__WORK INSTRUCTIONS__: Although pictures appear in the data, the answer should contain only the lines from its start through the line with "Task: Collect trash", written out exactly.

__INFORMATION SUPPLIED__:
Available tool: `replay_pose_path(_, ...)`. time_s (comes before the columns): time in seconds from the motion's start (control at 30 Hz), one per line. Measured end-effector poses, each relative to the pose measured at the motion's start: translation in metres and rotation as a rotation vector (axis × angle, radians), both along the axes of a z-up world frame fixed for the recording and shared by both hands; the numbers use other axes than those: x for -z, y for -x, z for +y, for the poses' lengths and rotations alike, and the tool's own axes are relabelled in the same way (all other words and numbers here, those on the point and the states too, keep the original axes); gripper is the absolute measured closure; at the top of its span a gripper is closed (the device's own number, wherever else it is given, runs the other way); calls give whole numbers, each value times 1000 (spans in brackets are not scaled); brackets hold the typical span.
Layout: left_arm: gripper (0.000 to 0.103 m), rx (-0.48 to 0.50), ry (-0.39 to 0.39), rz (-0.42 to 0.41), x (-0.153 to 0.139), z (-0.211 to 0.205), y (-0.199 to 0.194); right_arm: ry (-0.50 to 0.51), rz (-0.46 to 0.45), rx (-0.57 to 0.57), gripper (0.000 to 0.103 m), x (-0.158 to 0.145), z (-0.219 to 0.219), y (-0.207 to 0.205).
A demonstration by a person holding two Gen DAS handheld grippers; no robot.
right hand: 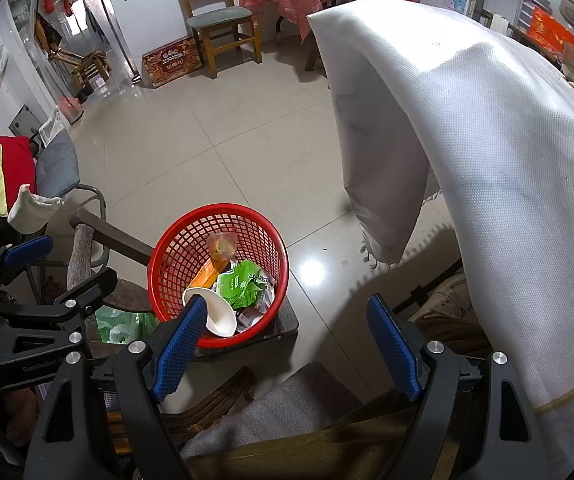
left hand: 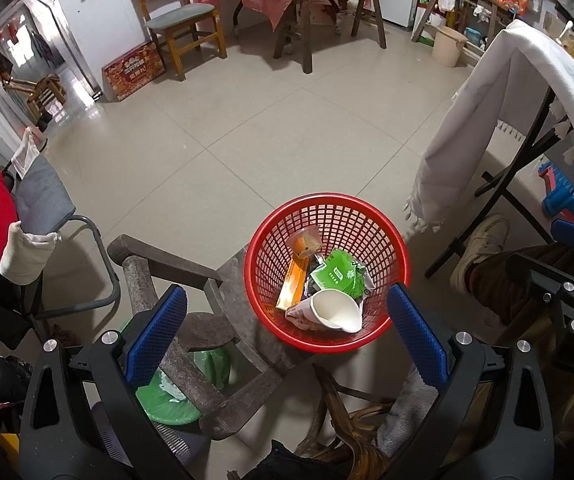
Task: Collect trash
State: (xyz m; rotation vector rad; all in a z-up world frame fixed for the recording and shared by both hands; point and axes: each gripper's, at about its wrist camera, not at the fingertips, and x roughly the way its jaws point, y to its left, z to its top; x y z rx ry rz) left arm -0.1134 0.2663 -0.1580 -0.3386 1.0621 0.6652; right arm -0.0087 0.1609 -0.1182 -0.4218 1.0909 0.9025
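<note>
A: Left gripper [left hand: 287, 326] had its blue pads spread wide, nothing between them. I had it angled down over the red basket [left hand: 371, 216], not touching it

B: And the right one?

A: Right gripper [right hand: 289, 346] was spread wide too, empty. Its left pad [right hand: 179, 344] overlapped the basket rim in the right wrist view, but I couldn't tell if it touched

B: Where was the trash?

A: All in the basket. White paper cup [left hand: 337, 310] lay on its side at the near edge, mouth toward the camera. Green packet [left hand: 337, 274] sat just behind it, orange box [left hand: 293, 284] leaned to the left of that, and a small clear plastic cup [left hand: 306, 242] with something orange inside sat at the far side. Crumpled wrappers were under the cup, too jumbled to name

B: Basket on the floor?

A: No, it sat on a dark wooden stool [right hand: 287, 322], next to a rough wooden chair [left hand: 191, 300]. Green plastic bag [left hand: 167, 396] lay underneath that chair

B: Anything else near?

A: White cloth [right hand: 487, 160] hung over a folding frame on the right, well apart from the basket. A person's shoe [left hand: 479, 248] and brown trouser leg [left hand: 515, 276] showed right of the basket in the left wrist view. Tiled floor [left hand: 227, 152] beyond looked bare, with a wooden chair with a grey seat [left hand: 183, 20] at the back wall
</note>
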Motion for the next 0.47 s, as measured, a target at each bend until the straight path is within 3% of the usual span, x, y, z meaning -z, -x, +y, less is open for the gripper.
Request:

__EXERCISE ANSWER__:
Available tool: `replay_pose_path(_, ...)`. time_s (comes before the columns): time in seconds from the motion's start (control at 30 Hz), one per line. Measured end-effector poses, each relative to the pose measured at the motion's start: translation in metres and rotation as a rotation vector (axis × angle, radians), both along the axes of a z-up world frame fixed for the recording and shared by both hands; the numbers use other axes than those: x for -z, y for -x, z for +y, for the poses' lengths and rotations alike, and the tool's own axes are relabelled in the same way (all other words and numbers here, those on the point and the states too, keep the original axes); gripper is the absolute measured closure; at the top of its span a gripper is closed (the device's own number, wherever else it is given, runs the other way); calls give whole numbers, each value times 1000 (spans in brackets are not scaled); brackets hold the typical span.
Layout: left_arm: gripper (0.000 to 0.103 m), rx (-0.48 to 0.50), ry (-0.39 to 0.39), rz (-0.42 to 0.41), x (-0.153 to 0.139), z (-0.211 to 0.205), y (-0.199 to 0.194); right_arm: ry (-0.50 to 0.51), rz (-0.46 to 0.45), rx (-0.57 to 0.57), gripper (0.000 to 0.103 m), x (-0.158 to 0.145), z (-0.219 to 0.219), y (-0.207 to 0.205).
A demonstration by a person holding two Gen DAS handheld grippers; no robot.
right hand: 
left hand: 
Task: Collect trash

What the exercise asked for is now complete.